### ABOUT THIS TASK
The data is to be reproduced in full and without error.

╔══

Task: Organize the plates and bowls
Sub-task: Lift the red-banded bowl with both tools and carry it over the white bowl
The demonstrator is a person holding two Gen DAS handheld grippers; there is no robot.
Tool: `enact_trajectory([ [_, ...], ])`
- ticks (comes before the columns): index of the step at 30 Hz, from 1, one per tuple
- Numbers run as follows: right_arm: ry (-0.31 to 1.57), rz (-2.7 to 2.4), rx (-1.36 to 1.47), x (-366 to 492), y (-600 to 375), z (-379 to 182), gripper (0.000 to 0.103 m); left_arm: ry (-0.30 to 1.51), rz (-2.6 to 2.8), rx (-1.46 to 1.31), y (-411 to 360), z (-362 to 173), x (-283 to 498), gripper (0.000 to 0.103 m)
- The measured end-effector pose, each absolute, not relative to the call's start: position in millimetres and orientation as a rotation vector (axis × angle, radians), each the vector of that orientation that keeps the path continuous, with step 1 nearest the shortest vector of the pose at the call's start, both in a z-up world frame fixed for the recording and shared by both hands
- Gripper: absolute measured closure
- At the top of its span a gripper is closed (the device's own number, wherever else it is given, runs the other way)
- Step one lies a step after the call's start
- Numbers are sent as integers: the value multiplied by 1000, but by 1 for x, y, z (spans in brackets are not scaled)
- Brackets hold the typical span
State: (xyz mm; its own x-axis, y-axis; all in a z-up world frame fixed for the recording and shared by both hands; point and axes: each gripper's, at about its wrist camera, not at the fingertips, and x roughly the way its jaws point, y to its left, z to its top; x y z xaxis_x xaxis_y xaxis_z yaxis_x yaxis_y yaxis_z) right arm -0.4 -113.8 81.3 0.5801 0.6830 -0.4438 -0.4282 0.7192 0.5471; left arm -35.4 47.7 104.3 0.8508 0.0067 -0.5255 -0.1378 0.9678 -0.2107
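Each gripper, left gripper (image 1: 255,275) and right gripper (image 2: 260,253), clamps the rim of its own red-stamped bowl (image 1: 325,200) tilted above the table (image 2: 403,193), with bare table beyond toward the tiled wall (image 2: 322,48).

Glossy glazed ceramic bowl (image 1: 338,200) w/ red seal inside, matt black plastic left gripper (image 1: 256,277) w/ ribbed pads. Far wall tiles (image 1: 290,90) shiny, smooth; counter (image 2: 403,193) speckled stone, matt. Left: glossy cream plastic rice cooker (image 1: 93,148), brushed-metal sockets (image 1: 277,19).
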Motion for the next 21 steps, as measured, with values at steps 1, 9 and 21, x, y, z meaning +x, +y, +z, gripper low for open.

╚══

### EXPECTED ANSWER
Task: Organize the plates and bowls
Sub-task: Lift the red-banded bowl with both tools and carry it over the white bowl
The demonstrator is a person holding two Gen DAS handheld grippers; there is no robot.
Tool: `enact_trajectory([ [_, ...], ])`
- ticks (comes before the columns): index of the step at 30 Hz, from 1, one per tuple
- Numbers run as follows: right_arm: ry (-0.31 to 1.57), rz (-2.7 to 2.4), rx (-1.36 to 1.47), x (-366 to 492), y (-600 to 375), z (-379 to 182), gripper (0.000 to 0.103 m); left_arm: ry (-0.30 to 1.51), rz (-2.6 to 2.8), rx (-1.46 to 1.31), y (-411 to 360), z (-362 to 173), x (-283 to 498), gripper (0.000 to 0.103 m)
- The measured end-effector pose, each absolute, not relative to the call's start: position in millimetres and orientation as a rotation vector (axis × angle, radians), each the vector of that orientation that keeps the path continuous, with step 1 nearest the shortest vector of the pose at the call's start, both in a z-up world frame fixed for the recording and shared by both hands
- Gripper: absolute measured closure
- At the top of its span a gripper is closed (the device's own number, wherever else it is given, runs the other way)
- Step one lies a step after the call's start
- Numbers are sent as integers: the value multiplied by 1000, but by 1 for x, y, z (spans in brackets are not scaled)
- Brackets hold the typical span
State: (xyz mm; its own x-axis, y-axis; all in a z-up world frame fixed for the recording and shared by both hands; point and axes: each gripper's, at about its wrist camera, not at the fingertips, and x roughly the way its jaws point, y to its left, z to its top; x y z xaxis_x xaxis_y xaxis_z yaxis_x yaxis_y yaxis_z) right arm -0.4 -113.8 81.3 0.5801 0.6830 -0.4438 -0.4282 0.7192 0.5471; left arm -35.4 47.7 104.3 0.8508 0.0067 -0.5255 -0.1378 0.9678 -0.2107
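Each gripper, left gripper (image 1: 255,275) and right gripper (image 2: 260,253), clamps the rim of its own red-stamped bowl (image 1: 325,200) tilted above the table (image 2: 403,193), with bare table beyond toward the tiled wall (image 2: 322,48).

Glossy glazed ceramic bowl (image 1: 338,200) w/ red seal inside, matt black plastic left gripper (image 1: 256,277) w/ ribbed pads. Far wall tiles (image 1: 290,90) shiny, smooth; counter (image 2: 403,193) speckled stone, matt. Left: glossy cream plastic rice cooker (image 1: 93,148), brushed-metal sockets (image 1: 277,19).
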Motion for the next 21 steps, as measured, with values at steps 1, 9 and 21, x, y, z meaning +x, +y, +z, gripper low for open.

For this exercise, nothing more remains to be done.